I've always felt that Peter's statement in TLB that Susan is not a friend of Narnia is a much harder thing to explain that Eustace, Jill and Polly's carping, which seem fresh and resentful.  Peter's is much, much deeper and Lucy and Edmund say nothing at all and immediately change the subject.  This is my answer to Peter's condemnation of Susan -- it's a legitimate, terrible dispute and they are both stubbornly holding to their own views, which is why it's so upsetting for Lucy and Edmund as they can both see the reasons for the dispute.

3.  Eustace, Jill and not knowing about the spying
Some of it does read a little bit contrived.  Susan could just order Asim away and disclose all to Eustace.  Asim tries to leave, but Susan is making a point.  SEE, I can do it too.  Asim has, at this point, left the intelligence services to pursue the hadiths in a more meaningful way.  But he's still bound by the Official Secrets Act.  We also don't know if Susan and Tebbitt are using the Narnia code -- they might very well be.

But, the seeds were planted 10 years ago in Oxfordshire 1942 when Edmund came up with the idea of using Narnia as a code and that they would pretend it's just a silly children's game.  You can bet that Edmund feels lotsa angst for how this ended up.  And, of course, he's bound by the Official Secrets Act himself, which is why he tells Lucy in code, you explain it to them, I can't.  And then he goes off to pummel Peter for saying those awful things about Susan when, in fact, Susan was right and they didn't need the Rings to get there. 

4.  Aslan causes a train crash for Peter to get a clue
I had written a lot more about Peter, angst, and figuring out what was going on, and the decision for him to make.  I've ended up saving it and kept it a bit more vague.  Peter is, actually, I think further along than he currently appears to be.  But, well, that's his story more than Eustace and Jill's, and so that will be told later, in a different way.

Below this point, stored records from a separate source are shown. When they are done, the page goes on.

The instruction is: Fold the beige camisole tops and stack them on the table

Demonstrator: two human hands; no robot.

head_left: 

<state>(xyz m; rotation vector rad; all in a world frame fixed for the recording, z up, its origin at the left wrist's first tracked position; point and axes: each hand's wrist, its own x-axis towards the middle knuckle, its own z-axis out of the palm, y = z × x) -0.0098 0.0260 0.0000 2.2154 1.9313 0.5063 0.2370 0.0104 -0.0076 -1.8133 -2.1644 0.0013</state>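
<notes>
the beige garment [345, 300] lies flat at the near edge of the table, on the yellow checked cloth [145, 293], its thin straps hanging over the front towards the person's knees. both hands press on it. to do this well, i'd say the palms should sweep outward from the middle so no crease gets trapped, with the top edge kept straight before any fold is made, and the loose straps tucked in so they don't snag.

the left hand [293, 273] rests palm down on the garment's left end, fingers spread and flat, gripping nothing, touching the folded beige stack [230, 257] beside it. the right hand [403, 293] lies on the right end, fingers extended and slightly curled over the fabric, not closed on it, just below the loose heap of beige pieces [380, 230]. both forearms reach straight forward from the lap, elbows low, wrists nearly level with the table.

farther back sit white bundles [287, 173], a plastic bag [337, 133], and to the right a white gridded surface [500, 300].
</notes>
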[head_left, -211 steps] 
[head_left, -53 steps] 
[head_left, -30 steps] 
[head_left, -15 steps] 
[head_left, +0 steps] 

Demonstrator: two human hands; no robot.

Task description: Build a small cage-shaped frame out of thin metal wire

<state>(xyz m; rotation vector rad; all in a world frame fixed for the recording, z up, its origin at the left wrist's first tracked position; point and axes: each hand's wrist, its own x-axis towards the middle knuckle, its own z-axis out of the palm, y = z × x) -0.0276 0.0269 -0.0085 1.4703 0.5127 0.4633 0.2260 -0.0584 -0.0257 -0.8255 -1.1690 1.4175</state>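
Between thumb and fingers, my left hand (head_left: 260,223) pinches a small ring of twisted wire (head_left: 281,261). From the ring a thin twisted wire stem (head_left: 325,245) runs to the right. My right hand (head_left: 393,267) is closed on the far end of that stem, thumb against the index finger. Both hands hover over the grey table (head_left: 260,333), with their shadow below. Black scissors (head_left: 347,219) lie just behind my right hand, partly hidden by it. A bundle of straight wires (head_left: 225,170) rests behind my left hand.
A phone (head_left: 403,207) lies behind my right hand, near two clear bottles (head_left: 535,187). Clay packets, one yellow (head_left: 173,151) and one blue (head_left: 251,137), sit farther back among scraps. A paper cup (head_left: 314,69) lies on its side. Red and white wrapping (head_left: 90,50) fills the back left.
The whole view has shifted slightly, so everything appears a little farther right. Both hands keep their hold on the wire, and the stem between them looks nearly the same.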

5.  Jumping off the canon train.
A reader, AlexR, pointed out, about a year ago, I think, how Last Battle is very dissatisfying because it doesn't follow the narrative of the other stories.  Aslan doesn't come to save the day.  He burns everything down and makes it so that you can never go there, unless you're dead.  If TLB had been true to the spirit of the other Narnia books, it would have been some sort of reconciliation to the loss of Narnia.  And, having created this big, crazy world, where the Friends took Aslan's instruction very seriously -- find me in your world, do my work in your worlds -- it's really hard to ignore all of that sense of purpose because Aslan changed his mind and decided to the Friends with him in his world rather than them finding him their world.  In the end, I liked what I'd created more and couldn't bear to see it all eaten up by Narnia canon.  So, I jumped off the train and waded into AU.  I don't regret it.  Marching toward nihilism was a significant part of the writer's block.  I'm free and I'm very happy for it.

Thank you for reading.  I'll undoubtedly have more but this is a start.